In the answer, give the entries below exactly, from the first line through the line with "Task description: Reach", with every picture omitted.

━━ Data provided ━━

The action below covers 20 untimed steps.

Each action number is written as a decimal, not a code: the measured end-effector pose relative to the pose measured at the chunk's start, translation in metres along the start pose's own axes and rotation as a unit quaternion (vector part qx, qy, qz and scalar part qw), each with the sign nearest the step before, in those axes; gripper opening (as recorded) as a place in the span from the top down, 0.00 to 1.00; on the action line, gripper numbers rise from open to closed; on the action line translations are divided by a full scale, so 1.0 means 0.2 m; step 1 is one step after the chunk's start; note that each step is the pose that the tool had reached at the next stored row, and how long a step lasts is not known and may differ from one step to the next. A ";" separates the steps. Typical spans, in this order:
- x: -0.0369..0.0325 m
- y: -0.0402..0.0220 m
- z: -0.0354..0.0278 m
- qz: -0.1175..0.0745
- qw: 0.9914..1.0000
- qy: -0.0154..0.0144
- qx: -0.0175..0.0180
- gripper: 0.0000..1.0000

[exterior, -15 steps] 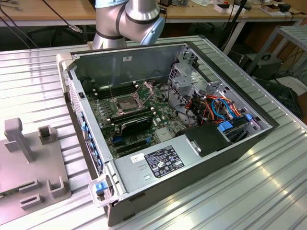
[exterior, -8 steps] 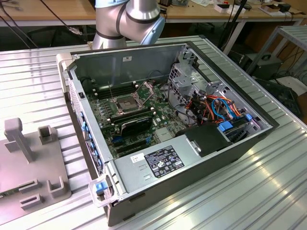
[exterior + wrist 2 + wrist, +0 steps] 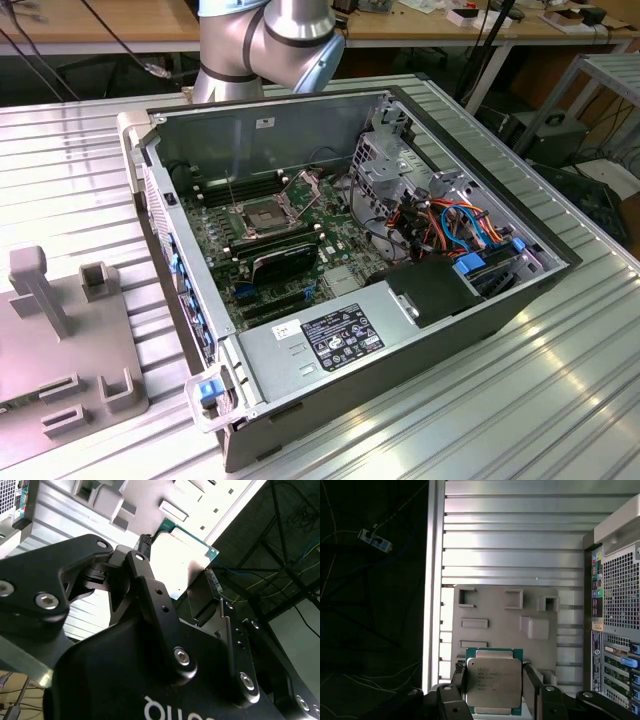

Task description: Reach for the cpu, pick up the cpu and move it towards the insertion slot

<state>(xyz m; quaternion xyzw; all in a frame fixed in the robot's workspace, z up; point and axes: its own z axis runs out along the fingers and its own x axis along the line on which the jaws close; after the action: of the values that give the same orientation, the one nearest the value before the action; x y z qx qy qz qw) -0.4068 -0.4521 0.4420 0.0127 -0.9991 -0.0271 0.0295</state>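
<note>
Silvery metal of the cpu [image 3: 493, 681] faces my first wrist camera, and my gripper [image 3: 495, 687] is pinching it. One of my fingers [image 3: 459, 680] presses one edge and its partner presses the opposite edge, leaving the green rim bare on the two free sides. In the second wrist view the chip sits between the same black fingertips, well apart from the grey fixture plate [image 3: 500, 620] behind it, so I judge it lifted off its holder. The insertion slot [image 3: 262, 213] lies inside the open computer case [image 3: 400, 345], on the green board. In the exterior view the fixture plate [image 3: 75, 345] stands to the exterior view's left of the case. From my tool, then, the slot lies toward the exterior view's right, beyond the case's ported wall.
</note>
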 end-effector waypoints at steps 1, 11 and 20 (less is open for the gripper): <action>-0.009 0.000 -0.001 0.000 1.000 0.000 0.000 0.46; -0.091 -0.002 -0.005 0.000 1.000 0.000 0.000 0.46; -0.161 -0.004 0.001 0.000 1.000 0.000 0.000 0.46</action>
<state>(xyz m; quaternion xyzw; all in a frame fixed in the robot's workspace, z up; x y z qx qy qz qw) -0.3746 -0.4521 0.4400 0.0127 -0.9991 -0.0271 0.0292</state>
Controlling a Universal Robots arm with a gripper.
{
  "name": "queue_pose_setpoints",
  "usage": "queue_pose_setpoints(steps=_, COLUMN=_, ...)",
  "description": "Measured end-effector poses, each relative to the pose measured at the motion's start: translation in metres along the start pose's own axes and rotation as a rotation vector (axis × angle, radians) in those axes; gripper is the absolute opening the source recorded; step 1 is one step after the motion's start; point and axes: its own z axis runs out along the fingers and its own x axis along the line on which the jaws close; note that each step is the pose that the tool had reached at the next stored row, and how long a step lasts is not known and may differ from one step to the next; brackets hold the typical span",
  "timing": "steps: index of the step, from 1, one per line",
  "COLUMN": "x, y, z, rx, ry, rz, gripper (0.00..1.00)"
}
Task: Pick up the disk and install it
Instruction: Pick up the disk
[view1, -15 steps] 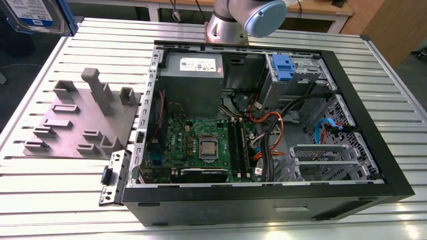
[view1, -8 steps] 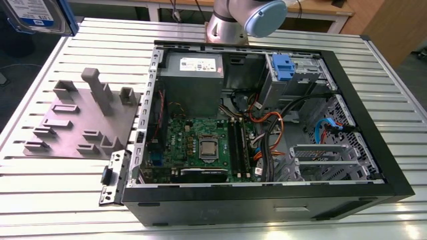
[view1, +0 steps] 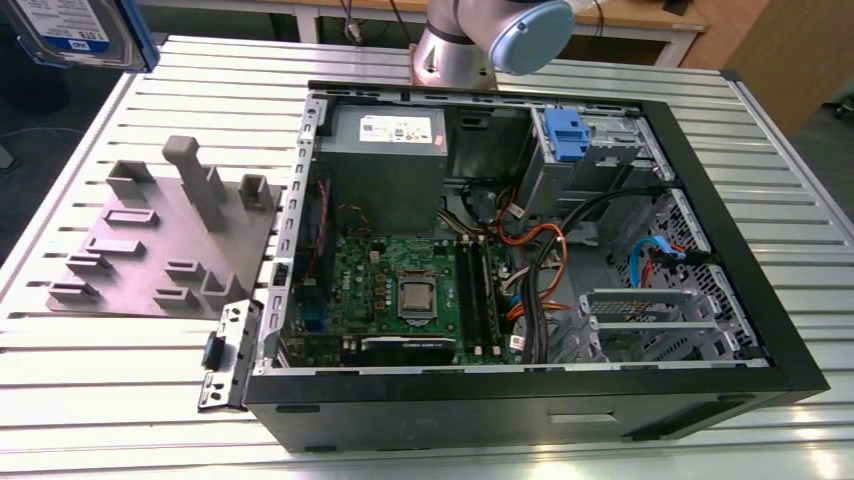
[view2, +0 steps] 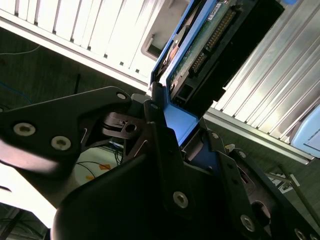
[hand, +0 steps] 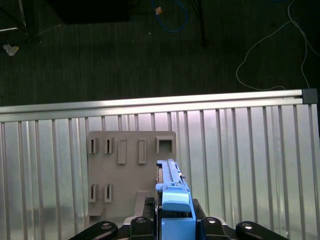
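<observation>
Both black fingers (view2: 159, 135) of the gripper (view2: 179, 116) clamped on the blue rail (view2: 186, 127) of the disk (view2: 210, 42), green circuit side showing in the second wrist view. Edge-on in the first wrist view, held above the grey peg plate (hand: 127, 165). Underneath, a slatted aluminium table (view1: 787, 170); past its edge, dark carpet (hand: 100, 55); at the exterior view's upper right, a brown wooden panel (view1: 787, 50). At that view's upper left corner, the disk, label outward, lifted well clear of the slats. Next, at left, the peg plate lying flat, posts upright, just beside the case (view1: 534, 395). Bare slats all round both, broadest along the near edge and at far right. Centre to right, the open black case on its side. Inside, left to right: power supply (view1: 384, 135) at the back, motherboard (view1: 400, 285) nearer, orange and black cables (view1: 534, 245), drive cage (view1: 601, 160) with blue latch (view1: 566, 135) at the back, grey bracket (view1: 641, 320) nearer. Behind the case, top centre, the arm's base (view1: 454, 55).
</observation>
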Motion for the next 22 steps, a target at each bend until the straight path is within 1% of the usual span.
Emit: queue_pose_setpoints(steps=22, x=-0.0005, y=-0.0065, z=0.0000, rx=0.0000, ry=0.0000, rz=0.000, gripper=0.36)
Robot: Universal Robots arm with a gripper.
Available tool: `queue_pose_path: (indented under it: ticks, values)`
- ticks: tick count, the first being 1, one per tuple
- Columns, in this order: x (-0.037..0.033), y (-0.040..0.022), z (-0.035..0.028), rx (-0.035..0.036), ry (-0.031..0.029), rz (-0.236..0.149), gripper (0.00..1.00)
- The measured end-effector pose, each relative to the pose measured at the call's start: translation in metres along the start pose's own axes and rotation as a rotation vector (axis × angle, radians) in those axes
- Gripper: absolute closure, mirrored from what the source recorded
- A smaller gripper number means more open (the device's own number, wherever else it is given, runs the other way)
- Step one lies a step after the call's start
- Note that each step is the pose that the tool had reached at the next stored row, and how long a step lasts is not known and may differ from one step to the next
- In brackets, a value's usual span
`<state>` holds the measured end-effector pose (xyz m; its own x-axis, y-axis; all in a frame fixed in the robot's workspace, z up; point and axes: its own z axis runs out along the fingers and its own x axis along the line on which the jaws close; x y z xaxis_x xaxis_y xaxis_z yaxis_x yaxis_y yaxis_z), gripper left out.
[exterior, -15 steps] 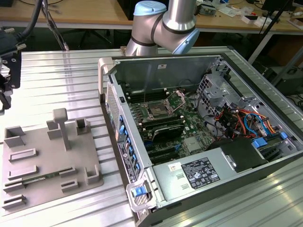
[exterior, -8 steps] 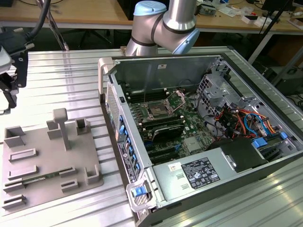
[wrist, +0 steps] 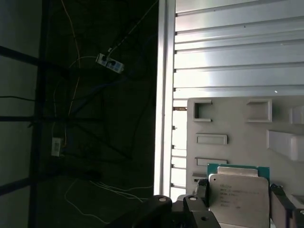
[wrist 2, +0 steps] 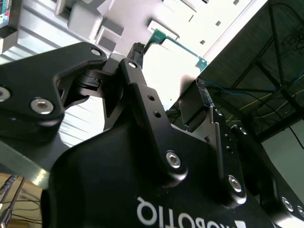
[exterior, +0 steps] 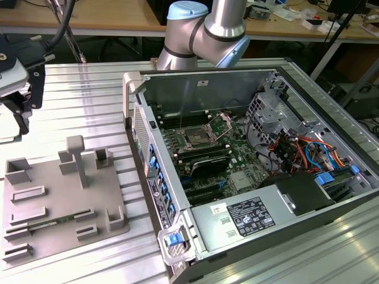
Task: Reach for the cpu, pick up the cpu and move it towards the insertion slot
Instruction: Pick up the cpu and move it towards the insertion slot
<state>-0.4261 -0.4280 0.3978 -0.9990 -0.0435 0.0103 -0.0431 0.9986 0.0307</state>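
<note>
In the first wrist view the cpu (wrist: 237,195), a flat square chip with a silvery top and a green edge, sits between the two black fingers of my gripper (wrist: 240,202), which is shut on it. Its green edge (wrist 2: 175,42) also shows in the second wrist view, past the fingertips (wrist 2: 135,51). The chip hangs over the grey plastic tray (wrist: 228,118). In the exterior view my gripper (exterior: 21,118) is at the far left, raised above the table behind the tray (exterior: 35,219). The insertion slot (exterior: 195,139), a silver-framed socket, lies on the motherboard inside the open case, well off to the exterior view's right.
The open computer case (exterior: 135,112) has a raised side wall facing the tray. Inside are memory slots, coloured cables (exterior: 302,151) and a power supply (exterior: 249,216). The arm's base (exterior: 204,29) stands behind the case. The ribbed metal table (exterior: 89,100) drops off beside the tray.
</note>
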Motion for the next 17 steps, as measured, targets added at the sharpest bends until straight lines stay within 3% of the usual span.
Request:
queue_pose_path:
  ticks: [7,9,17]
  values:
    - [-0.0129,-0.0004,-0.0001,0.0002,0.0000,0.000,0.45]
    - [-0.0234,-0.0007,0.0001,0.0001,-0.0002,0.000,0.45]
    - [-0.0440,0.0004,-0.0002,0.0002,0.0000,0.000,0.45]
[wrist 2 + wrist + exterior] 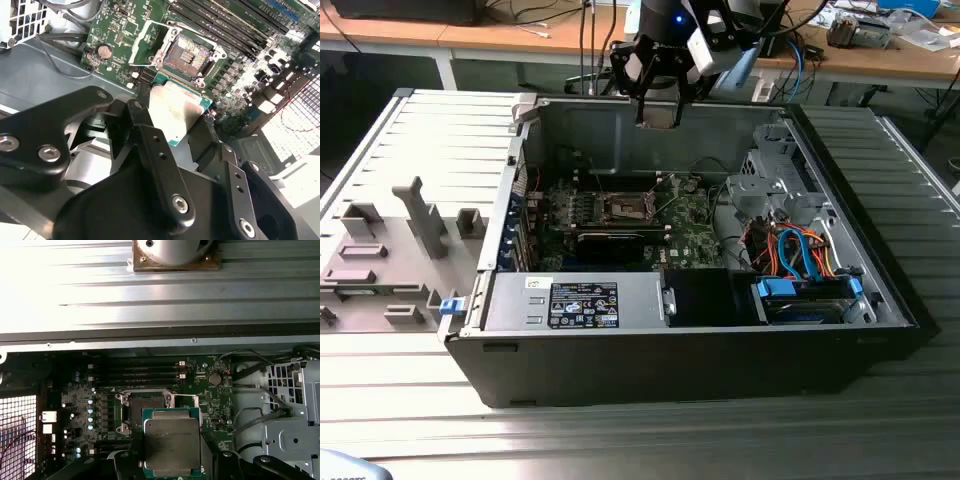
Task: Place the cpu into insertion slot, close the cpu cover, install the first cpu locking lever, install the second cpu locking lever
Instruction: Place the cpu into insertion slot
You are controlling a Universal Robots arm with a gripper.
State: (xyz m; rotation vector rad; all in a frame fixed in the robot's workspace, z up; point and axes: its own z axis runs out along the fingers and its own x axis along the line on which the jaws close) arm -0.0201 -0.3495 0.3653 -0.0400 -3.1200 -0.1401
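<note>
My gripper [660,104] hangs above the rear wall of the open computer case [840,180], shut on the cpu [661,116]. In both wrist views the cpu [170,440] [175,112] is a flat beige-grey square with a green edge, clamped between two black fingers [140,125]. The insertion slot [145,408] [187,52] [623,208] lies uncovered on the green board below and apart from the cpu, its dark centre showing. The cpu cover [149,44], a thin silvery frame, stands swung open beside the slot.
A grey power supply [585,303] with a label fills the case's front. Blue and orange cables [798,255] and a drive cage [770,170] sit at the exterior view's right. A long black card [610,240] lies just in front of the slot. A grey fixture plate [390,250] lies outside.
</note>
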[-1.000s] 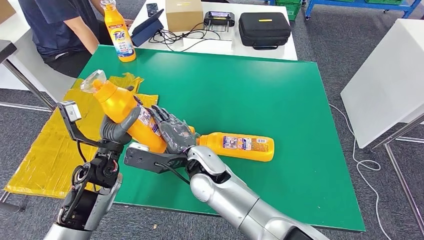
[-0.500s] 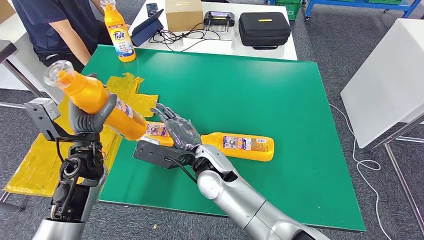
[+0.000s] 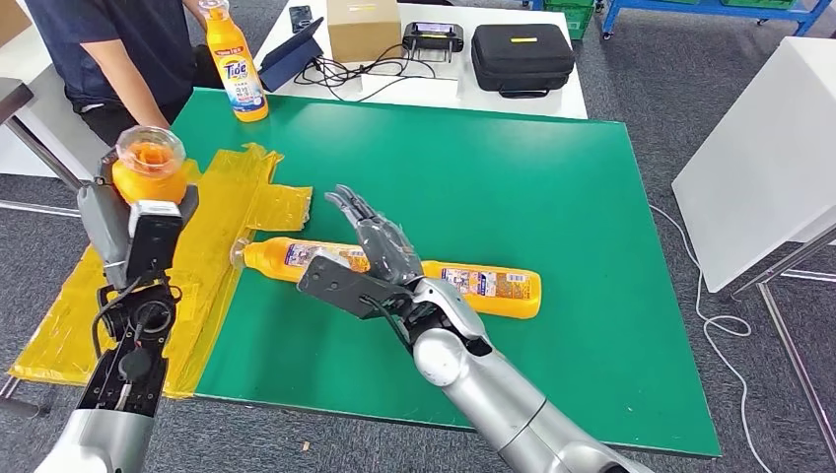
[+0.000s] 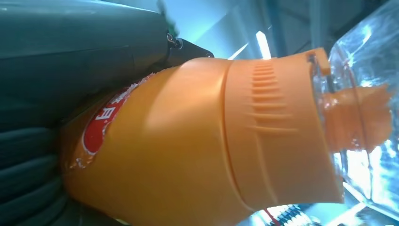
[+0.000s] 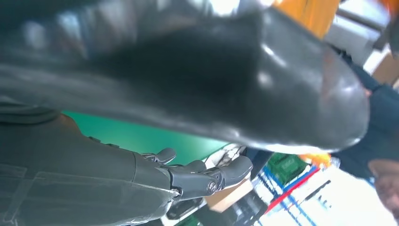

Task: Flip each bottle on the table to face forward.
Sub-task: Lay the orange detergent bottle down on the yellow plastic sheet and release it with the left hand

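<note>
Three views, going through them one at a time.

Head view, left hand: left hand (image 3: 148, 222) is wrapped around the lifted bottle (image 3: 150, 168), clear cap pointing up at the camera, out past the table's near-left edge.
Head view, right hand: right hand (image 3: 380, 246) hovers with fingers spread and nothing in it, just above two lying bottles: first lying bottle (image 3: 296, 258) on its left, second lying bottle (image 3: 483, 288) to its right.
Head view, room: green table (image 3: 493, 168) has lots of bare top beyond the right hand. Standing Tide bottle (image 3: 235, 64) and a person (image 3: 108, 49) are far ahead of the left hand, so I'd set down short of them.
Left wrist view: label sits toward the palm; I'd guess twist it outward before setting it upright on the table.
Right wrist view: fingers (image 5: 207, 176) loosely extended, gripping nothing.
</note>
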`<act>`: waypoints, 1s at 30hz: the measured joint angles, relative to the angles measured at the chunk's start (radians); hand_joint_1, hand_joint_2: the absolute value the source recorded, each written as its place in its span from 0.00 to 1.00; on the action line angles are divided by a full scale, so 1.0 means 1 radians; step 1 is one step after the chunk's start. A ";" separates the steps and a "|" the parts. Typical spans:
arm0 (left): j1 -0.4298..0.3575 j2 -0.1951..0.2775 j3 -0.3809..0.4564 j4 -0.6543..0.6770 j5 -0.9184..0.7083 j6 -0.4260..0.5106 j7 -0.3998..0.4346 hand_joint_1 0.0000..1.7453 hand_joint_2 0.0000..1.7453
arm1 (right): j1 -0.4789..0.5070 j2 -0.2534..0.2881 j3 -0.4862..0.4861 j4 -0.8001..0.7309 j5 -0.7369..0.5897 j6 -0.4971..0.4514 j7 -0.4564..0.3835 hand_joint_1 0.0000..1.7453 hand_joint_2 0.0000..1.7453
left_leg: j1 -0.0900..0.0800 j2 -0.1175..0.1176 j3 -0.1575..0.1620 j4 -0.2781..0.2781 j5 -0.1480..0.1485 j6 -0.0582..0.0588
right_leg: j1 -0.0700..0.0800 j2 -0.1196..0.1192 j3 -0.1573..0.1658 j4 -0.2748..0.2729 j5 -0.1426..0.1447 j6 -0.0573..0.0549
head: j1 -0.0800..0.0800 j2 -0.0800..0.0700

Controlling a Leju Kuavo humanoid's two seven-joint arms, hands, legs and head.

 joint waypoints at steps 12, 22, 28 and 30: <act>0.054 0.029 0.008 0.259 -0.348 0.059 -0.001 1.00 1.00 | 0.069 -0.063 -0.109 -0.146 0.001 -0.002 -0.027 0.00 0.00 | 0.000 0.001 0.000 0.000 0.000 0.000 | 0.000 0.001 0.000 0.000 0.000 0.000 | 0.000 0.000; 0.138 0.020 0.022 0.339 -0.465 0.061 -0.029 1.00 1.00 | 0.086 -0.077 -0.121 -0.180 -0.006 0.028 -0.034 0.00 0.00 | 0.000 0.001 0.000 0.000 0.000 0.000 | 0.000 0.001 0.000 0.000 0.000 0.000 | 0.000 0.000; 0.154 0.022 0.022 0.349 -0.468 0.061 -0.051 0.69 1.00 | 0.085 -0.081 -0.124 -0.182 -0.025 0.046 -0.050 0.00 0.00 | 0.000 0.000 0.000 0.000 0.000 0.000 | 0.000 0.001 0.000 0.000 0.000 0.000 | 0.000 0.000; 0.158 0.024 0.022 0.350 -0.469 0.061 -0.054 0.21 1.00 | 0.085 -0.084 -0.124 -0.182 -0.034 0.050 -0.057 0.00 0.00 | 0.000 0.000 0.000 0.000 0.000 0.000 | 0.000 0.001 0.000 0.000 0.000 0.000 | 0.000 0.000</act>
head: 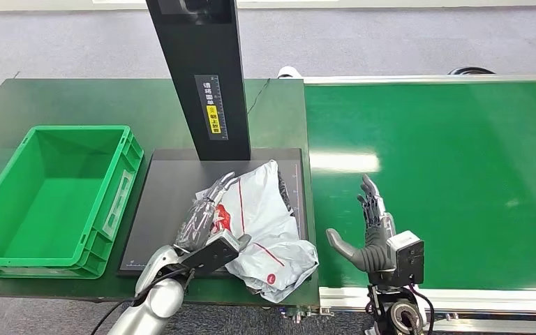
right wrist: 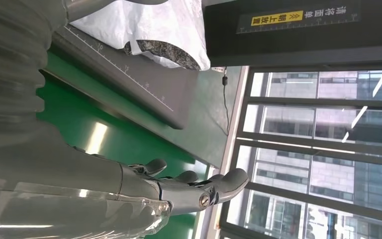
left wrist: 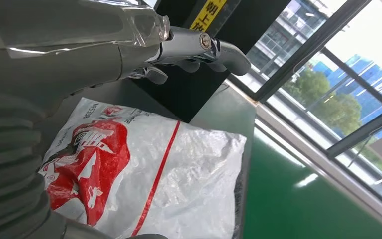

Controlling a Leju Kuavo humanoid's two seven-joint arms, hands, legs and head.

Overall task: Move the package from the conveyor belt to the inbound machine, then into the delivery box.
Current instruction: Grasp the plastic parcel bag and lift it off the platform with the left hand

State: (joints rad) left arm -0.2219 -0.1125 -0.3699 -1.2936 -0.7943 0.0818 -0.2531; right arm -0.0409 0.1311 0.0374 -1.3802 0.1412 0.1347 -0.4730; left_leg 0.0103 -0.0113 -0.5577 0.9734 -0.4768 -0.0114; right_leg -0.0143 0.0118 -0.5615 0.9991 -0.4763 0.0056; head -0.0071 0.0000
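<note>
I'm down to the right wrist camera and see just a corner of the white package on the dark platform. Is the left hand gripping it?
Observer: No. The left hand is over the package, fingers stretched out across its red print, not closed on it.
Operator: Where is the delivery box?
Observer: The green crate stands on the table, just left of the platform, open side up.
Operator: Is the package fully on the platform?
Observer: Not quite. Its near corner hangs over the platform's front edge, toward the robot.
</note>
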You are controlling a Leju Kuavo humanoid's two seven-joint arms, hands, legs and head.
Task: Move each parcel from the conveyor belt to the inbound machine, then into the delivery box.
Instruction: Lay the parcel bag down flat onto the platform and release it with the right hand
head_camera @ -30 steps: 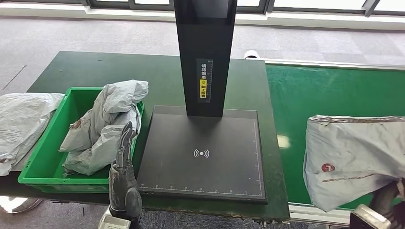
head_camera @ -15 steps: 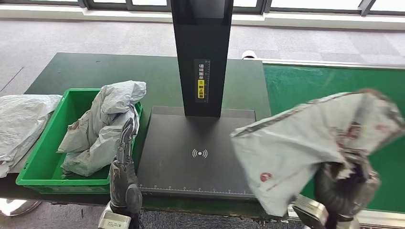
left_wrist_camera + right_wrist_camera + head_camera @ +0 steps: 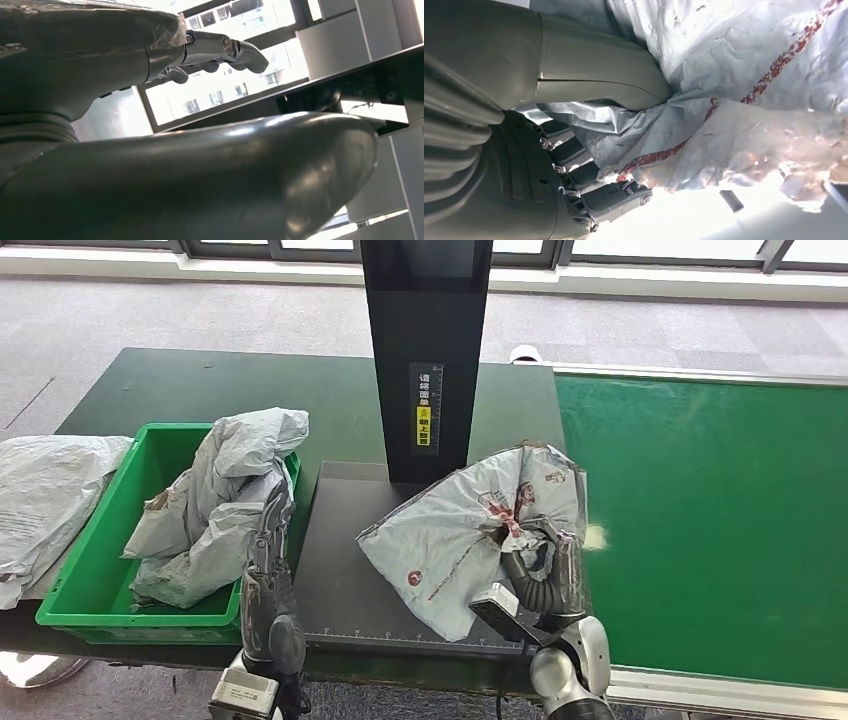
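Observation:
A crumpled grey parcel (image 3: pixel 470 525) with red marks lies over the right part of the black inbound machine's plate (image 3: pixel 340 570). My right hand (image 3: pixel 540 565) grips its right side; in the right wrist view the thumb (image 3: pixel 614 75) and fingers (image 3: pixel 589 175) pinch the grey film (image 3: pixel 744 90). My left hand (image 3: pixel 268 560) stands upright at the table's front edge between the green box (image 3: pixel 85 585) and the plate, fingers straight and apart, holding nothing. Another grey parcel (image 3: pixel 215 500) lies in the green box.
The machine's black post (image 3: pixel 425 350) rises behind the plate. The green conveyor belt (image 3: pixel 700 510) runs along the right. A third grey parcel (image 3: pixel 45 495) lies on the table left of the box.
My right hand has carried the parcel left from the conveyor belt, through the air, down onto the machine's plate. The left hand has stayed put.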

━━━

_Exercise output_.
The action below covers 20 untimed steps.

Each action number is written as a decimal, not a code: the measured end-effector pose relative to the pose measured at the chunk's start, translation in metres along the start pose's own axes and rotation as a unit quaternion (vector part qx, qy, qz and scalar part qw), each with the sign nearest the step before, in those axes; gripper opening (as recorded) as a place in the span from the top down, 0.00 to 1.00; on the action line, gripper numbers rise from open to closed; on the action line translations are divided by a full scale, so 1.0 means 0.2 m; step 1 is one step after the chunk's start; note that each step is the pose that the tool had reached at the next stored row, and how long a step lasts is not known and may differ from one step to the next. A ";" separates the steps. Typical spans, in this order:
- x: -0.0369..0.0325 m
- y: -0.0402..0.0220 m
- z: -0.0354..0.0278 m
- qz: -0.1175..0.0745
- qw: 0.9914..1.0000
- qy: -0.0154..0.0144
- qx: -0.0175..0.0180
- gripper: 0.0000..1.0000

[exterior, -15 steps] 
[exterior, -8 steps] 
[exterior + wrist 2 + wrist, +0 steps] 

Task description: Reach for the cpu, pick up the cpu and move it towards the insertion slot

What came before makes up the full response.